Perhaps Andi doesn't agree. But what does Andi know? He doesn't even watch rugby!

He was wasted in Blade 2 as well! Not Andi...but that would have been quite funny to see Andi wasted in Blade 2. 

What are you film director lot playing at??!!

Personally i think Aiden Gillen's ( that bloke from Queer as Folk) scenes were funny. his sword fighting scenes filmed from behind (his stuntman's scenes) were the best example of showing how a stuntman can move and look completely different from the  real actor!!

I would like to see him in a film with Phillip Rhee actually, but i hear that the Dacascos and Li pairing incradle 2 the grave didn't live up to expectation, but that another thread i expect.


----------



## Master of Blades (Apr 29, 2003)

I think us British people need our own forum to argue with each other in


----------



## lost_tortoise (Apr 29, 2003)

Does imperialism just course through your veins?!?  Must you Brits take over, and ultimately destroy, everything?!?     Have you no shame?  

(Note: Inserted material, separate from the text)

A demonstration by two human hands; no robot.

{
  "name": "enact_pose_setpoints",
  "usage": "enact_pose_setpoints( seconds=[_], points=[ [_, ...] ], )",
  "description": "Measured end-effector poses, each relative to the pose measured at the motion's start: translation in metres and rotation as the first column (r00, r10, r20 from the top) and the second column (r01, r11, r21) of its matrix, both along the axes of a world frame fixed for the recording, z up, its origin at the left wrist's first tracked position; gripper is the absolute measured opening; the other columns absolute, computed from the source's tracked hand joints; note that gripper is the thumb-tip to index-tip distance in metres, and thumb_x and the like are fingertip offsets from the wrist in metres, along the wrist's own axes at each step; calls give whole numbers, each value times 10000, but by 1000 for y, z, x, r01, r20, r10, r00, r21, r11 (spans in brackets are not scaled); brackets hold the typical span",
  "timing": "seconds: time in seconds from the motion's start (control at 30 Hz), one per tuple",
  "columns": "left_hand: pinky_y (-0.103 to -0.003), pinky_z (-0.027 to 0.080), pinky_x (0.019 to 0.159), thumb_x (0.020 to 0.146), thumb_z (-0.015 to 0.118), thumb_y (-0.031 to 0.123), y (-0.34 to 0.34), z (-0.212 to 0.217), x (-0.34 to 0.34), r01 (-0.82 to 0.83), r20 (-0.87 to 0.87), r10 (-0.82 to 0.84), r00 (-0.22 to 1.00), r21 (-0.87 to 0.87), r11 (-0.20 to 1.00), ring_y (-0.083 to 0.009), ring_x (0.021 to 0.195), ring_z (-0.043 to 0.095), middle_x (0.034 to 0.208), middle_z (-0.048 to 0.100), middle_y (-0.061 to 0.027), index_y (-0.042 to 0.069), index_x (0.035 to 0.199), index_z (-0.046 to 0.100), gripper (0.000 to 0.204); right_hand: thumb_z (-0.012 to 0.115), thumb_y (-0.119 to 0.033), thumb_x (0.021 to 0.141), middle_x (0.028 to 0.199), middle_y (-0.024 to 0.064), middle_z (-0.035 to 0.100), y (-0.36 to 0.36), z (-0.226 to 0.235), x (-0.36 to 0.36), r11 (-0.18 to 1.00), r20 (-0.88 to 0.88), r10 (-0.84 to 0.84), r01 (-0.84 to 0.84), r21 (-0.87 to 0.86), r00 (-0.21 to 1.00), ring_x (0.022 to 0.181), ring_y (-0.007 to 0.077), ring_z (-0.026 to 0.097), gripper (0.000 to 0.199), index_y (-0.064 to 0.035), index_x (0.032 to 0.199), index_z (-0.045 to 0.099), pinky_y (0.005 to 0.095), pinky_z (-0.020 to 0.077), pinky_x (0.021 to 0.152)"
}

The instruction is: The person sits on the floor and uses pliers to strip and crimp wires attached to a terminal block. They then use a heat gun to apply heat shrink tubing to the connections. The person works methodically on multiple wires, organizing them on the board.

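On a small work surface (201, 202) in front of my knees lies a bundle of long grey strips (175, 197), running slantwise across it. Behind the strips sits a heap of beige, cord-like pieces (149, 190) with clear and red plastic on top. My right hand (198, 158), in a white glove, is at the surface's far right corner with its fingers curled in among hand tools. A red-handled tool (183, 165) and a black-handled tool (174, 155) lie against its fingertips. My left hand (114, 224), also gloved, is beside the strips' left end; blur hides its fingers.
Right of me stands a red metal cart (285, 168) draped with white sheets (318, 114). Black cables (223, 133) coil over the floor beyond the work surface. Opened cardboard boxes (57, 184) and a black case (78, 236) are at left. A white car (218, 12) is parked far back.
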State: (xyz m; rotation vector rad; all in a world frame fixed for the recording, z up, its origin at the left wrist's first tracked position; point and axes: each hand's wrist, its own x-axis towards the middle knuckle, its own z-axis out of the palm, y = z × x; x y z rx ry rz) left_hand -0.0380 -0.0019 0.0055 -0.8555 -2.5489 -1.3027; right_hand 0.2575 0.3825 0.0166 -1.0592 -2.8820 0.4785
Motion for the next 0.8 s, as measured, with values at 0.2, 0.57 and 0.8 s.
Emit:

My father did his doctoral research in Birmingham (at Strangeways lab).....do you know Bryan and June Hemsworth?  Not that you would as Birmingham is such a big place, but I thought I'd ask.

geoffrey


----------



## Master of Blades (Apr 29, 2003)

> _Originally posted by lost_tortoise _
> *Does imperialism just course through your veins?!?  Must you Brits take over, and ultimately destroy, everything?!?     Have you no shame?
> 
> 
> geoffrey *



In answer to your question, Yes, Yes and No :lol:


----------



## Andi (Apr 30, 2003)

> Perhaps Andi doesn't agree. But what does Andi know? He doesn't even watch rugby!



Lies! I do of a Saturday when I don't get up till half 3 and the rugby's on. The Goal Rush hasn't started by then.



> He was wasted in Blade 2 as well! Not Andi...but that would have been quite funny to see Andi wasted in Blade 2.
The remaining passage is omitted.